Qui va financer la sortie d’une crise profonde dans le contexte où même les vainqueurs ont du mal à s’entendre ?
Après la normalisation de la situation en Ukraine, ce pays pourrait constituer « un prix géopolitique que personne ne sera en mesure d’utiliser », selon l’agence d'information américaine AP. L'agence cite des experts américains pour mettre en garde contre un excès d'euphorie à propos des changements rapides à Kiev.
L'analyste d'AP Wayne Merry estime que lorsque la poussière soulevée par les affrontements dans le centre de Kiev retombera, la question de l'argent surgira inévitablement. Qui va financer la sortie d'une crise profonde dans le contexte où même les vainqueurs ont du mal à s'entendre ?

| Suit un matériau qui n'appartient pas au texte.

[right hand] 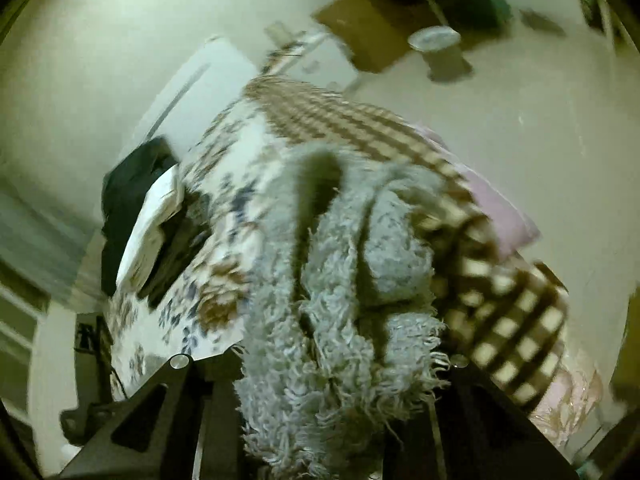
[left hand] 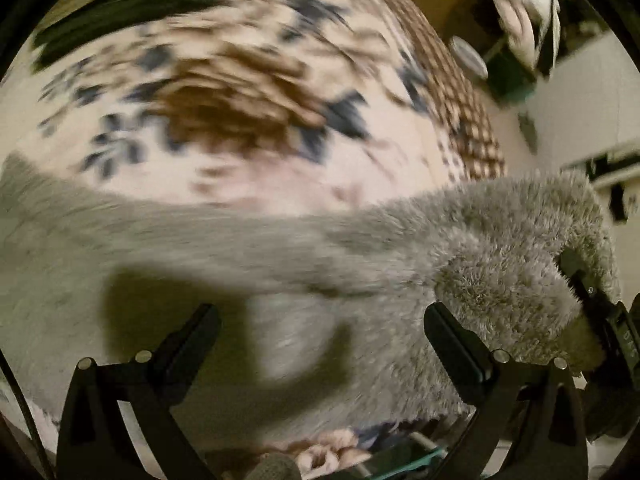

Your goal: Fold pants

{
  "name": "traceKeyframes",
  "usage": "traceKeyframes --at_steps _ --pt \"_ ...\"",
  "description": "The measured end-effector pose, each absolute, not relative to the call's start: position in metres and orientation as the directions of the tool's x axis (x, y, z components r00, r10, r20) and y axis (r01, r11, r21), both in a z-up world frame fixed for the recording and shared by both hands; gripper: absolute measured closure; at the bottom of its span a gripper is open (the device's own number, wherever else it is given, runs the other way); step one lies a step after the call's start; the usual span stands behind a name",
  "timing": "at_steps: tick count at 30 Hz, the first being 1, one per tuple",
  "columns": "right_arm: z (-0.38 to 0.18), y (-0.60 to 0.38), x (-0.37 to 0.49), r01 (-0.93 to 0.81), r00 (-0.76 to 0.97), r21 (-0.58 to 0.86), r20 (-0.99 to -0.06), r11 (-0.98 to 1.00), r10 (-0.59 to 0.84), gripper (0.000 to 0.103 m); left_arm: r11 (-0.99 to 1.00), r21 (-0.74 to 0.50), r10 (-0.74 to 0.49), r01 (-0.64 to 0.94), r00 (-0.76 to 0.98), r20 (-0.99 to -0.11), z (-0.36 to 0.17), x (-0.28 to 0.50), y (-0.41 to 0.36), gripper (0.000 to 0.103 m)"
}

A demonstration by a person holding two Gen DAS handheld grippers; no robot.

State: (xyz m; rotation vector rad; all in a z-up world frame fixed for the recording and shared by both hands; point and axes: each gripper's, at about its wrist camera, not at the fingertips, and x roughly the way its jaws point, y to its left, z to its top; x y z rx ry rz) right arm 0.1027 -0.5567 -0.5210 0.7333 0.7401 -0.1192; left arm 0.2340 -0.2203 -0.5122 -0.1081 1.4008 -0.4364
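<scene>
The pants (left hand: 280, 256) are grey and fluffy. In the left wrist view they lie across the floral bed cover (left hand: 240, 100), blurred by motion. My left gripper (left hand: 320, 320) is open and empty just above the grey fabric. At the right of that view my right gripper (left hand: 592, 300) is shut on a raised bunch of the pants. In the right wrist view the pants (right hand: 340, 320) hang bunched between the fingers of my right gripper (right hand: 332, 364), lifted above the bed.
A brown checked blanket (right hand: 500, 300) lies on the bed's right side, with a pink pillow (right hand: 504, 208) beyond it. Dark clothes (right hand: 132, 200) and a white item lie at the bed's left. A cardboard box (right hand: 372, 28) and a round container (right hand: 436, 40) sit on the floor.
</scene>
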Motion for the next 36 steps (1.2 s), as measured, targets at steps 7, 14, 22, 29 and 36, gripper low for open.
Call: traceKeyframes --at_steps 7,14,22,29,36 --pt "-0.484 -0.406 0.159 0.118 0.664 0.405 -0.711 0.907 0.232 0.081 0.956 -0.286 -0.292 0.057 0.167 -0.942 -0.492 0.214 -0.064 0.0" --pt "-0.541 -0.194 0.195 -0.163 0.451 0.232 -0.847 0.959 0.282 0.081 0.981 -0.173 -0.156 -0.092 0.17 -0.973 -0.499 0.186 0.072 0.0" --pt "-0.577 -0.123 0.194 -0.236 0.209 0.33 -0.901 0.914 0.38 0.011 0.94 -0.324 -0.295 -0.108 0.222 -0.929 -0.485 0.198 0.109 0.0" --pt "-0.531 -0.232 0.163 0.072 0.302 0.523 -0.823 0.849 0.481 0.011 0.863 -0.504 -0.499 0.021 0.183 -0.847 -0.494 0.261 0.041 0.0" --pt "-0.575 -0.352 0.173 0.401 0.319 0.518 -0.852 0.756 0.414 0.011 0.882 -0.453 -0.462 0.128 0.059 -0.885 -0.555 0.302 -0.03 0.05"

De l'avis de l'expert, objectivement l'Ukraine se trouve« suffisamment bas » sur la liste des priorités étrangères des Etats-Unis par rapport notamment au problème syrien, au règlement palestino-israélien et au dossier nucléaire iranien. Le professeur Jonathan Adelman estime que les Etats-Unis « ne seront pas enthousiasmés par l'idée de dépenser des dizaines de milliards de dollars pour prendre l'Ukraine en charge ». Si les Etats-Unis ne payent pas, est-ce à l'Europe de débourser ? Sur le Vieux continent les états d'esprit sont encore plus contradictoires. Les dirigeants de l'Union européenne saluent ce qu'ils appellent des « changements démocratiques » à Kiev, mais ils ne peuvent trouver les 20 milliards d'euros hypothétiques que pour prévenir le défaut de paiements de l'Ukraine. Les perspectives à long terme de l'économie ukrainienne demeurent incertaines.

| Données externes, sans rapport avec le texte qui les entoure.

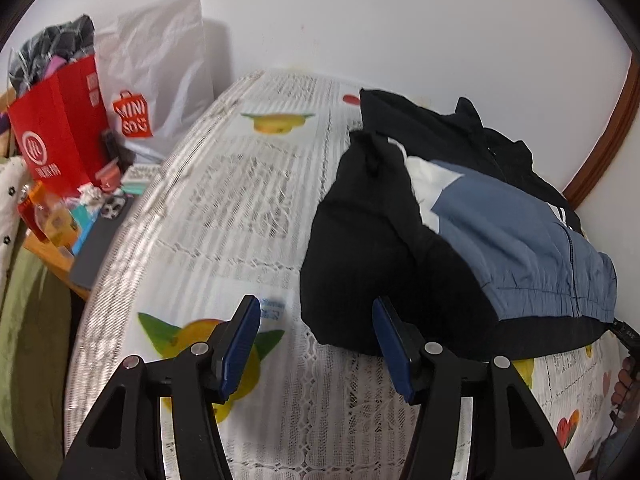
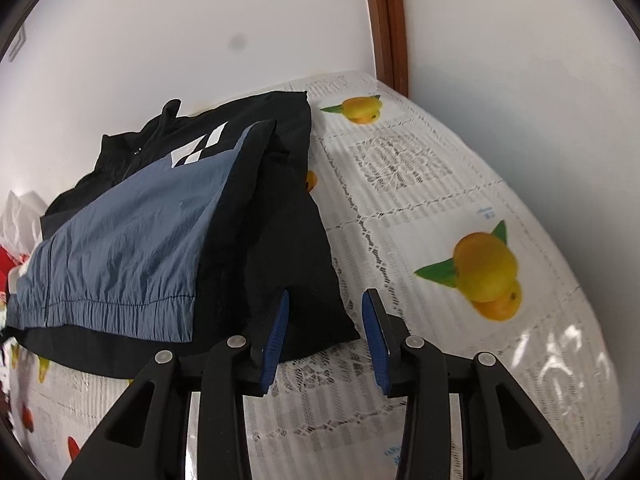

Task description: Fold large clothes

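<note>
Jacket [image 1: 460,240] lies on the bench [image 1: 224,208], both sleeves folded in. Left gripper [image 1: 316,344] and right gripper [image 2: 324,336] sit at its hem corners, fingers apart, holding nothing. Risk: slick fabric, so a shallow pinch grabs only the top layer and the sleeves unfold.

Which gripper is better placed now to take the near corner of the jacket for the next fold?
Probably the right gripper: its open jaws already straddle the jacket corner. The left gripper is open over the tablecloth.
</note>
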`<state>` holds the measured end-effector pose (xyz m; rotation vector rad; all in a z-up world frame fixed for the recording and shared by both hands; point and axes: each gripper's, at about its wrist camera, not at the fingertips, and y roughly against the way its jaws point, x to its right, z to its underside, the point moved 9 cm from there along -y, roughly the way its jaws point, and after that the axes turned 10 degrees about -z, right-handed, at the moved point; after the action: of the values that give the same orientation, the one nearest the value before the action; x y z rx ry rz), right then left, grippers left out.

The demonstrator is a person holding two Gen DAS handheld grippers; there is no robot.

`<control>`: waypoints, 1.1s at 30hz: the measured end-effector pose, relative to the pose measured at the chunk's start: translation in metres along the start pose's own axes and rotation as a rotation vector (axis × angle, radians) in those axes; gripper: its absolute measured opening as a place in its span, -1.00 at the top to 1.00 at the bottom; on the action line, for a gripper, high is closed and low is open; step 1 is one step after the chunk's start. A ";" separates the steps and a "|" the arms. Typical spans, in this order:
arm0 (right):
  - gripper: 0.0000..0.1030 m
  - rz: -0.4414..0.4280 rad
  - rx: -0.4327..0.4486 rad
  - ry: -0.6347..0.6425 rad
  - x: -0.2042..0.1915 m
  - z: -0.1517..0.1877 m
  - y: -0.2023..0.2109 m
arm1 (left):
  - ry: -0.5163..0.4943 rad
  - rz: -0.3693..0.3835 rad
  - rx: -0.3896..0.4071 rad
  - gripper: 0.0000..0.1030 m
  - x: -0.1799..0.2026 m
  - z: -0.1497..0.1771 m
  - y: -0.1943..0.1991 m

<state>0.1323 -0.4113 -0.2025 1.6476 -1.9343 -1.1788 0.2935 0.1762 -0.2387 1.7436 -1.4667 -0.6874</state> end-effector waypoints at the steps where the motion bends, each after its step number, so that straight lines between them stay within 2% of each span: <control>1: 0.26 -0.006 -0.007 -0.004 0.000 0.000 -0.003 | 0.002 0.016 -0.008 -0.08 0.002 0.001 -0.004; 5: 0.26 -0.002 -0.027 0.021 -0.004 0.001 -0.013 | 0.010 0.045 -0.007 -0.08 0.010 0.002 -0.011; 6: 0.26 0.006 -0.032 0.034 -0.005 0.001 -0.014 | 0.005 0.040 0.001 -0.02 0.012 0.001 -0.011; 7: 0.26 0.014 -0.037 0.045 -0.006 0.000 -0.014 | -0.002 0.038 0.009 0.18 0.015 0.000 -0.011; 9: 0.27 0.032 -0.049 0.064 -0.007 -0.001 -0.017 | -0.006 0.049 0.005 0.39 0.019 0.000 -0.011; 10: 0.32 0.037 -0.054 0.068 -0.007 -0.002 -0.017 | -0.001 0.042 0.002 0.53 0.019 0.000 -0.011; 11: 0.54 0.033 -0.060 0.071 -0.008 -0.002 -0.018 | 0.000 0.048 -0.002 0.59 0.020 0.000 -0.010; 13: 0.75 0.012 -0.070 0.074 -0.011 -0.002 -0.017 | 0.004 0.058 0.002 0.74 0.018 0.001 -0.006; 15: 0.84 0.036 -0.065 0.101 -0.015 -0.003 -0.013 | -0.006 0.056 0.012 0.81 0.018 0.004 0.001; 22: 0.88 0.027 -0.060 0.140 -0.023 0.008 0.010 | -0.027 0.048 0.011 0.83 0.003 0.027 0.028; 27: 0.88 -0.010 -0.064 0.128 -0.022 0.025 0.030 | -0.035 0.042 -0.006 0.82 -0.008 0.052 0.042; 33: 0.87 -0.008 -0.064 0.167 -0.020 0.047 0.051 | -0.045 0.036 -0.014 0.82 -0.013 0.076 0.055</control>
<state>0.0713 -0.3762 -0.1871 1.6655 -1.7713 -1.0580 0.1989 0.1698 -0.2390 1.6976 -1.5166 -0.7210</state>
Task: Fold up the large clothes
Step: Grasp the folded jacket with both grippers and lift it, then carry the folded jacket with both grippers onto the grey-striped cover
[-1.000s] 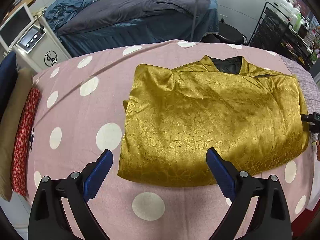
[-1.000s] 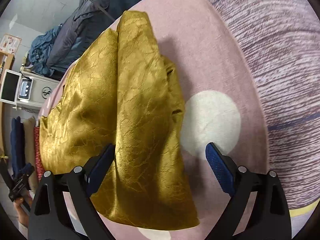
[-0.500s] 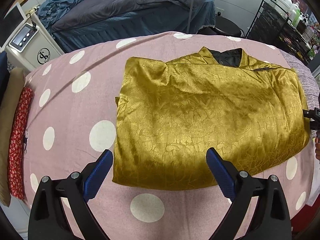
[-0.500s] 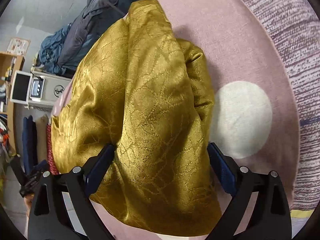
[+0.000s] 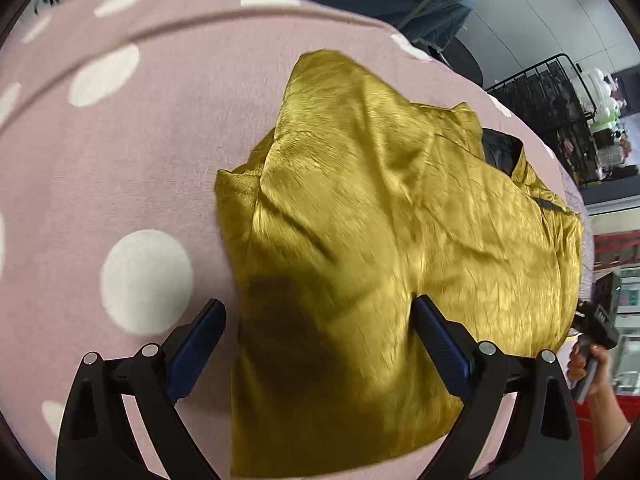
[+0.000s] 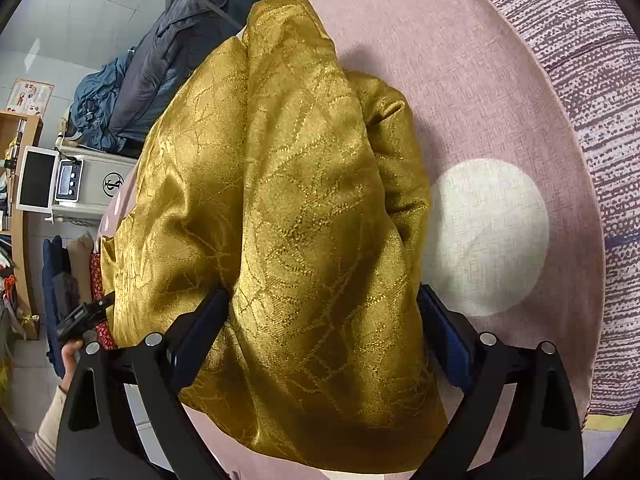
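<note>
Gold jacquard garment (image 5: 380, 248) is lying bunched on the pink polka-dot cover (image 5: 132, 152) — shiny, crinkled weave, dark lining (image 5: 498, 152) showing at the collar. Left gripper (image 5: 318, 354) is spread wide, blue pads straddling the near hem. Right gripper (image 6: 322, 338) is also spread wide, rumpled side fold filling the gap between its pads. Open cover is showing left of the cloth — grey striped fabric (image 6: 600, 80) is bordering the far side.

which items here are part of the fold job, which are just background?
Job:
gold garment
left gripper, open, fabric between the jaws
right gripper, open, fabric between the jaws
pink polka-dot cover it lies on

Background:
grey-blue bedding
black wire rack
white machine with screen
</note>
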Action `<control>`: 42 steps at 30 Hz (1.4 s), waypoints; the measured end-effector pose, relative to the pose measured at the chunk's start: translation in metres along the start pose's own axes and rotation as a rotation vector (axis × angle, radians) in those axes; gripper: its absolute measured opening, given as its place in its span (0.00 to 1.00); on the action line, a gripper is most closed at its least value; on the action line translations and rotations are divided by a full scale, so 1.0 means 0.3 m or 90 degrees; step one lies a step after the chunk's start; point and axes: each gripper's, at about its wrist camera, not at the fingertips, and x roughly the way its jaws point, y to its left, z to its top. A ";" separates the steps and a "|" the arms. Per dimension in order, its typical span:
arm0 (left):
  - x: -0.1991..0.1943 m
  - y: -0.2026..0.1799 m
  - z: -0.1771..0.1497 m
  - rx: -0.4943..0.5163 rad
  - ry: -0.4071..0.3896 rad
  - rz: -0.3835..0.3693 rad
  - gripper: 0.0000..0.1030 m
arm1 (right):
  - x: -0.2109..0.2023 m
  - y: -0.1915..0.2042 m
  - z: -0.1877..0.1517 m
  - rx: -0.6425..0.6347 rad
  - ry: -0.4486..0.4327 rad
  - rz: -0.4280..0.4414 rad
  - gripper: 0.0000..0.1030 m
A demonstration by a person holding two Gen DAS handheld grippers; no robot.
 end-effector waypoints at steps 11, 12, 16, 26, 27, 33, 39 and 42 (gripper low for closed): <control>0.150 0.002 0.130 -0.027 0.044 -0.126 0.92 | 0.014 -0.005 0.015 0.020 0.007 0.007 0.90; 0.153 -0.009 0.132 -0.016 0.047 -0.131 0.92 | 0.016 -0.001 0.017 0.020 0.003 0.007 0.90; 0.166 -0.038 0.133 0.009 0.046 -0.125 0.86 | 0.022 0.015 0.028 0.013 -0.005 0.011 0.83; 0.072 -0.083 0.067 0.013 0.010 -0.184 0.29 | -0.034 0.115 -0.039 0.040 -0.033 0.039 0.17; 0.041 -0.093 0.050 0.021 0.000 -0.195 0.28 | -0.057 0.123 -0.058 0.043 -0.041 0.045 0.16; -0.144 -0.171 -0.028 0.111 -0.030 -0.226 0.19 | -0.235 0.199 -0.265 0.054 -0.094 0.093 0.13; -0.287 -0.334 -0.109 0.240 -0.037 -0.229 0.19 | -0.367 0.263 -0.523 0.058 -0.122 0.084 0.11; -0.299 -0.425 -0.128 0.285 -0.016 -0.244 0.19 | -0.447 0.273 -0.639 0.074 -0.147 0.068 0.10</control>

En revanche, l'Europe se rend bien compte des risques découlant des débordements nationalistes et politiques incontrôlables à Kiev. C'est particulièrement évident pour les Etats voisins de l'Ukraine, ceux du groupe de Visegrad. Les ministres des Affaires étrangères de Hongrie, de Pologne, de Slovaquie et de la République tchèque réunis spécialement à Budapest ont privilégié les aspects politiques du problème au détriment du côté financier. « Il n’est pas dans notre intérêt que l'Ukraine soit l'objet d'un enjeu géopolitique, mais un pays démocratique normal ayant des relations saines aussi bien avec l'Union européenne qu'avec la Russie », a souligné le chef de la diplomatie tchèque Lubomir Zaoralek.
Entre-temps, le chaos et l'anarchie en Ukraine, aggravés par la rhétorique géopolitique de l'Occident, sont lourds non seulement de dégâts économiques concrets et d'une nouvelle spirale de contradictions en Europe, mais aussi de conflits interethniques dangereux à l'image de l'ex-Yougoslavie, bien que plus graves encore. Dans le cas de l'Ukraine, l'escalade de la violence et du nationalisme entraînera inévitablement dans la confrontation la Hongrie, la Roumanie, la Turquie et d'autres pays qui se verront obligés de venir en aide à leurs compatriotes ou à leurs coreligionnaires en Transcarpatie, en Bucovine et en Crimée. Plus encore, la Transnistrie martyre sera aussi concernée par ces « règlements de comptes » selon le chef du Centre des études politiques de l'Institut d'économie de l'Académie des sciences de Russie Boris Chmelev :
« A l'heure actuelle l'Europe dérive non seulement vers les partis d'extrême droite et ultra-gauchistes, mais aussi vers les structures exerçant un impact destructeur sur l'ensemble du système des liens politiques et sociaux entre les Etats européens. La situation que nous constatons actuellement en Europe reflète une crise profonde de la démocratie européenne en générale et, plus particulièrement, des partis européens. »
Le directeur du Centre d’études politiques et de conflictologie de Kiev Mikhaïl Pogrebinski a rappelé dans un entretien à La Voix de la Russie qu'un ancien projet était actuellement réanimé en Ukraine :
« Il est clair qu'il s'agit d'un sujet politique. Si l'on parle de la motivation politique, on assiste à la vieille attitude envers le pouvoir ukrainien datant de l'époque de la « révolution orange » de 2004 : tous ses partisans étaient considérés comme de « bons démocrates », tandis que ses adversaires étaient des « gens mauvais ». Un nouveau prétexte s'est présenté pour déclarer son attitude envers cette révolution. »
Il ne faut pas cependant oublier qu'une fois déclenché le processus peut échapper à la volonté de ses architectes qui auront du mal à le corriger. C'est là le principal danger des événements actuels en Ukraine. Ce qui était considéré initialement par l'Europe et les Etats-Unis comme une tentative pour faire revenir le pays dans le giron de l'intégration européenne, se transforme en une menace des plus dangereuses depuis la dislocation de la Yougoslavie pour l'ensemble de l'Europe.